On 1/17/23 14:49, Yi Liu wrote:
> Meanwhile, rename related helpers. No functional change is intended.
>
> Signed-off-by: Yi Liu <yi.l.liu@intel.com>
> ---
>  virt/kvm/vfio.c | 115 ++++++++++++++++++++++++------------------------
>  1 file changed, 58 insertions(+), 57 deletions(-)
>
> diff --git a/virt/kvm/vfio.c b/virt/kvm/vfio.c
> index 868930c7a59b..0f54b9d308d7 100644
> --- a/virt/kvm/vfio.c
> +++ b/virt/kvm/vfio.c
> @@ -21,7 +21,7 @@
>  #include <asm/kvm_ppc.h>
>  #endif
>  
> -struct kvm_vfio_group {
> +struct kvm_vfio_file {
>  	struct list_head node;
>  	struct file *file;
>  #ifdef CONFIG_SPAPR_TCE_IOMMU
> @@ -30,7 +30,7 @@ struct kvm_vfio_group {
>  };
>  
>  struct kvm_vfio {
> -	struct list_head group_list;
> +	struct list_head file_list;
>  	struct mutex lock;
>  	bool noncoherent;
>  };
> @@ -98,34 +98,35 @@ static struct iommu_group *kvm_vfio_file_iommu_group(struct file *file)
>  }
>  
>  static void kvm_spapr_tce_release_vfio_group(struct kvm *kvm,
> -					     struct kvm_vfio_group *kvg)
> +					     struct kvm_vfio_file *kvf)
>  {
> -	if (WARN_ON_ONCE(!kvg->iommu_group))
> +	if (WARN_ON_ONCE(!kvf->iommu_group))
>  		return;
>  
> -	kvm_spapr_tce_release_iommu_group(kvm, kvg->iommu_group);
> -	iommu_group_put(kvg->iommu_group);
> -	kvg->iommu_group = NULL;
> +	kvm_spapr_tce_release_iommu_group(kvm, kvf->iommu_group);
> +	iommu_group_put(kvf->iommu_group);
> +	kvf->iommu_group = NULL;
>  }
>  #endif
>  
>  /*
> - * Groups can use the same or different IOMMU domains.  If the same then
> - * adding a new group may change the coherency of groups we've previously
> - * been told about.  We don't want to care about any of that so we retest
> - * each group and bail as soon as we find one that's noncoherent.  This
> - * means we only ever [un]register_noncoherent_dma once for the whole device.
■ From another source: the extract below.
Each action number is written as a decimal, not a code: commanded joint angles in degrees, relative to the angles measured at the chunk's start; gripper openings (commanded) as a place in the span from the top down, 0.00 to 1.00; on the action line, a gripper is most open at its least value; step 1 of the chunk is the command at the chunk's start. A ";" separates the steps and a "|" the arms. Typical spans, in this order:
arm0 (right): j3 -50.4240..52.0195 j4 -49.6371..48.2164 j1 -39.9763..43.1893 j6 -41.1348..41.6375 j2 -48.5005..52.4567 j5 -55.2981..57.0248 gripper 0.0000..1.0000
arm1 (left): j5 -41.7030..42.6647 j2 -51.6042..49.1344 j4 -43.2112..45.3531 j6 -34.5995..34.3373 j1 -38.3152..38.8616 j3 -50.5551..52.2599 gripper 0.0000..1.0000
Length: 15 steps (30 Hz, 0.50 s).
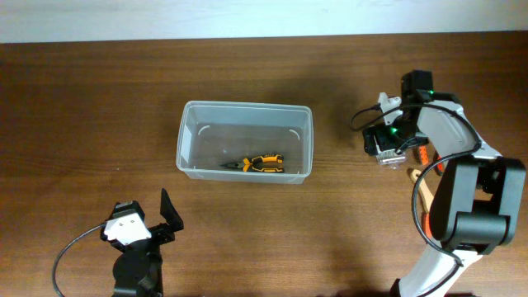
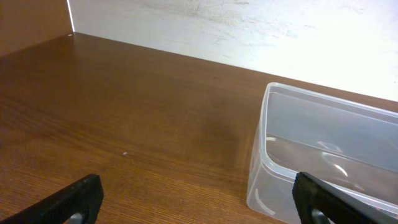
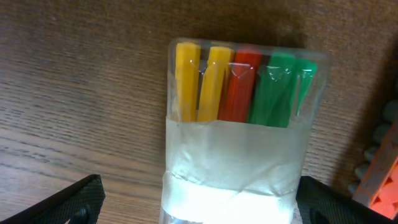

> + * Groups/devices can use the same or different IOMMU domains.  If the same
> + * then adding a new group/device may change the coherency of groups/devices
> + * we've previously been told about.  We don't want to care about any of
> + * that so we retest each group/device and bail as soon as we find one that's
> + * noncoherent.  This means we only ever [un]register_noncoherent_dma once
> + * for the whole device.
>   */
>  static void kvm_vfio_update_coherency(struct kvm_device *dev)
>  {
>  	struct kvm_vfio *kv = dev->private;
>  	bool noncoherent = false;
> -	struct kvm_vfio_group *kvg;
> +	struct kvm_vfio_file *kvf;
>  
>  	mutex_lock(&kv->lock);
>  
> -	list_for_each_entry(kvg, &kv->group_list, node) {
> -		if (!kvm_vfio_file_enforced_coherent(kvg->file)) {
> +	list_for_each_entry(kvf, &kv->file_list, node) {
> +		if (!kvm_vfio_file_enforced_coherent(kvf->file)) {
>  			noncoherent = true;
>  			break;
>  		}
> @@ -143,10 +144,10 @@ static void kvm_vfio_update_coherency(struct kvm_device *dev)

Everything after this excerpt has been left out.